- **Brief**:
Your response should consist of the entire listing, transcribed exactly, with every image left out.

- **Dataset content**:

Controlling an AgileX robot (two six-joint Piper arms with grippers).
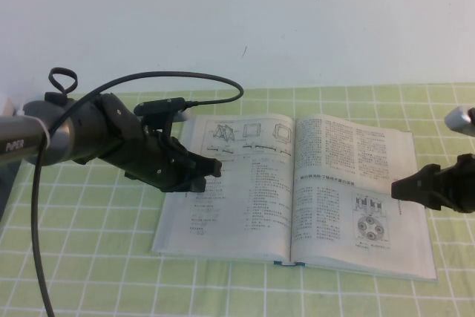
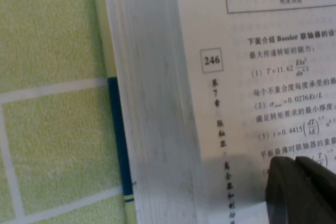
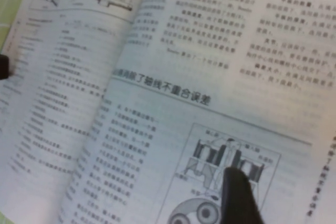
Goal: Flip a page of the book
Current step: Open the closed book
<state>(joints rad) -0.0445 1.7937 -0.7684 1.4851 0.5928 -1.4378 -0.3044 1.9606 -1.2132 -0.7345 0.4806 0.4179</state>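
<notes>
The book (image 1: 286,261) lies open and flat on the green checked cloth. The page (image 1: 356,183) with text columns and the round four-circle diagram is the right-hand leaf, lying flat; it fills the right wrist view (image 3: 236,77). The left leaf (image 1: 237,206) carries truss-like frame sketches. My left gripper (image 1: 214,171) is shut and empty, low over the left leaf's outer edge; in the left wrist view (image 2: 302,182) it hovers by page 246, beside the page stack (image 2: 152,103). My right gripper (image 1: 395,188) is shut and empty over the page's outer edge, its tip by the diagram (image 3: 236,182).
Green checked cloth (image 1: 89,257) covers the table up to a white wall (image 1: 237,20). The left arm's black cable (image 1: 37,243) loops down the left side. A silver part (image 1: 460,119) pokes in at the right edge. The book's blue cover edge (image 2: 118,145) shows under the stack.
</notes>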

- **Output below**:
Controlling an AgileX robot (two six-joint Piper arms with grippers).
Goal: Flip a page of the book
Current step: Open the closed book
<state>(joints rad) -0.0445 1.7937 -0.7684 1.4851 0.5928 -1.4378 -0.3044 1.9606 -1.2132 -0.7345 0.4806 0.4179</state>
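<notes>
The book (image 1: 286,261) lies open and flat on the green checked cloth. The page (image 1: 356,183) with text columns and the round four-circle diagram is the right-hand leaf, lying flat; it fills the right wrist view (image 3: 236,77). The left leaf (image 1: 237,206) carries truss-like frame sketches. My left gripper (image 1: 214,171) is shut and empty, low over the left leaf's outer edge; in the left wrist view (image 2: 302,182) it hovers by page 246, beside the page stack (image 2: 152,103). My right gripper (image 1: 395,188) is shut and empty over the page's outer edge, its tip by the diagram (image 3: 236,182).
Green checked cloth (image 1: 89,257) covers the table up to a white wall (image 1: 237,20). The left arm's black cable (image 1: 37,243) loops down the left side. A silver part (image 1: 460,119) pokes in at the right edge. The book's blue cover edge (image 2: 118,145) shows under the stack.
</notes>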

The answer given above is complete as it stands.